Work to be completed: For the material below, count each line where the string "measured" appears, then return the total alone.
□ □ □
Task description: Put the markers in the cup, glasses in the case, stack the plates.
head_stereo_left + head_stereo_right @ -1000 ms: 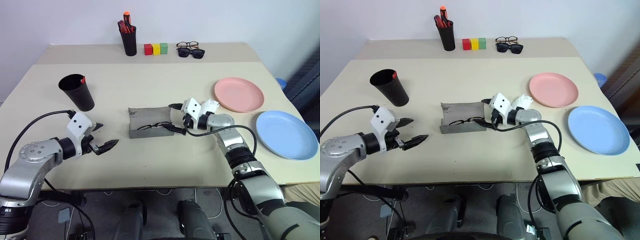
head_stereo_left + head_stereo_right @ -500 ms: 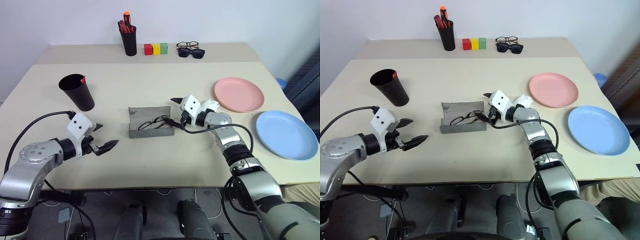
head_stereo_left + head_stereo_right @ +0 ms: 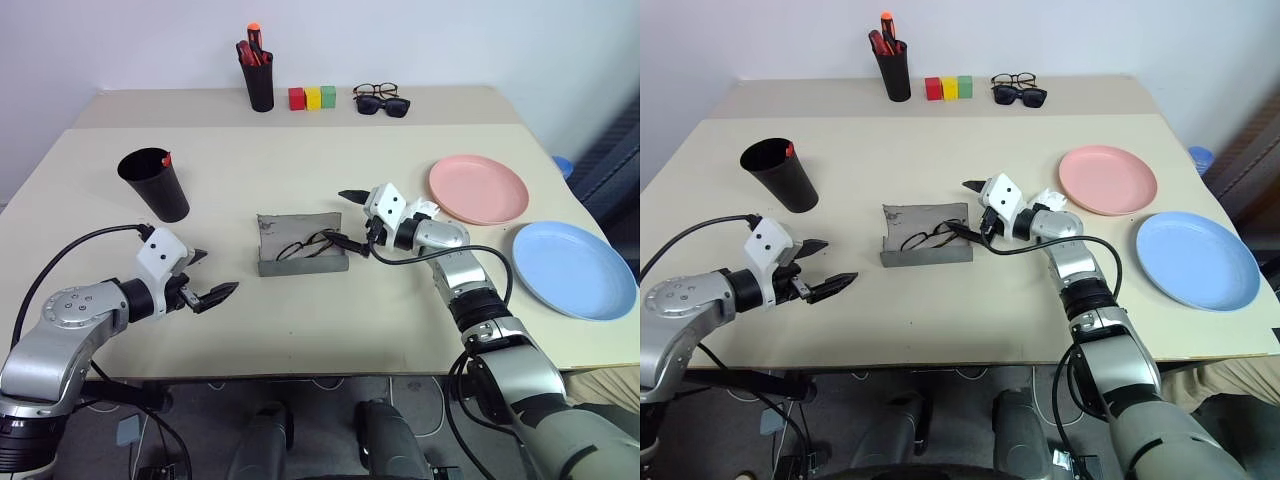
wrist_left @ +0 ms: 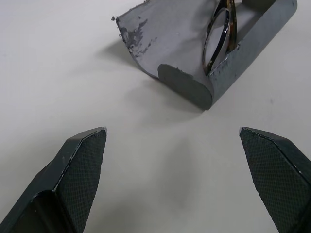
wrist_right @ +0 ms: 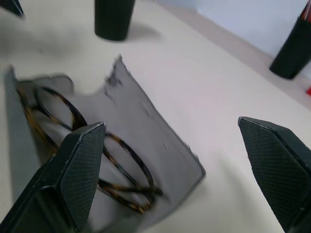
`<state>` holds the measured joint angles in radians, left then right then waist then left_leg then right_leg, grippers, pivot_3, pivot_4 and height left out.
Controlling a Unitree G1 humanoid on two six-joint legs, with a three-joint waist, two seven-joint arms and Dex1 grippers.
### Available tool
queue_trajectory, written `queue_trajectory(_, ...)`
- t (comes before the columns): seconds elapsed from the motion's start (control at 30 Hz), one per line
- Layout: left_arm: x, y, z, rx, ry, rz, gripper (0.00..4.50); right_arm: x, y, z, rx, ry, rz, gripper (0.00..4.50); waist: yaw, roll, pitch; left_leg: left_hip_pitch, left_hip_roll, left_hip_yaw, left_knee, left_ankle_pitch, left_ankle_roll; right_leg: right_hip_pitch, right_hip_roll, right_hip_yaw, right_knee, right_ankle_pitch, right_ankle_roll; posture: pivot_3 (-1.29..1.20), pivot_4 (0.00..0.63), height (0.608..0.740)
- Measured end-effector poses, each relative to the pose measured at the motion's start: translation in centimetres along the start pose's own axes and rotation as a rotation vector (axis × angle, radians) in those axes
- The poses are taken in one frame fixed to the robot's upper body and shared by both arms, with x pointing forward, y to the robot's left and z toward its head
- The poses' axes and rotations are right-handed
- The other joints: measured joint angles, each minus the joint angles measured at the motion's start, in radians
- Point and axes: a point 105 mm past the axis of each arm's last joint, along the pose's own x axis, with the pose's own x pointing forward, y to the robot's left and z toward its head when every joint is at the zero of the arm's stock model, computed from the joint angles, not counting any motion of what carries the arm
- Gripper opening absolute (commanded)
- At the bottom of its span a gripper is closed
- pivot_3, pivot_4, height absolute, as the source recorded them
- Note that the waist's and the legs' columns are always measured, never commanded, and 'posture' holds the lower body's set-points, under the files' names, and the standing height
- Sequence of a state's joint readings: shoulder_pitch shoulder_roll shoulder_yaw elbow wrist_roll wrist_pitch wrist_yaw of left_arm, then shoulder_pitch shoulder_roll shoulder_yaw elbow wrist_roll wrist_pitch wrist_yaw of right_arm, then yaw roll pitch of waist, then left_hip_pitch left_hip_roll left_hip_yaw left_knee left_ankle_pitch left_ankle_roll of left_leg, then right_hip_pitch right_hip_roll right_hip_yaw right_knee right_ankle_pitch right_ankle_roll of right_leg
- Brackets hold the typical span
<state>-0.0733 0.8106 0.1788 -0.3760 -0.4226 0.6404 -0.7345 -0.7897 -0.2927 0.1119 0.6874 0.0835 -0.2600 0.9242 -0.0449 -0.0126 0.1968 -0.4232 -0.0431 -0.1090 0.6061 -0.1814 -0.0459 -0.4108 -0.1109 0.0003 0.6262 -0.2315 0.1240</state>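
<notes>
The grey case (image 3: 300, 246) lies open at the table's middle, with the thin-rimmed glasses (image 3: 306, 246) inside it. My right gripper (image 3: 344, 217) stands open at the case's right end, with nothing between its fingers. In the right wrist view the glasses (image 5: 73, 121) rest on the case (image 5: 146, 116) lining. My left gripper (image 3: 212, 272) hovers open to the left of the case, empty. The black cup (image 3: 155, 186) stands far left with a red marker tip (image 3: 165, 158) at its rim. At the right lie the pink plate (image 3: 478, 188) and the blue plate (image 3: 573, 268), side by side.
Along the back edge stand a black pen pot (image 3: 258, 78) of red markers, three coloured blocks (image 3: 312, 97), and dark sunglasses (image 3: 382, 104) with another pair of spectacles behind them. The blue plate lies close to the table's right edge.
My right gripper has tipped slightly upward at the case's right end. The glasses stay in the case. The left arm has not moved.
</notes>
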Motion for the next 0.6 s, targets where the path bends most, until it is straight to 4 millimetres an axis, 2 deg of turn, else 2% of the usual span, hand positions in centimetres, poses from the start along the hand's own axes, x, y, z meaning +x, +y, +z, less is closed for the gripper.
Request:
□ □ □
Solution for this problem: 4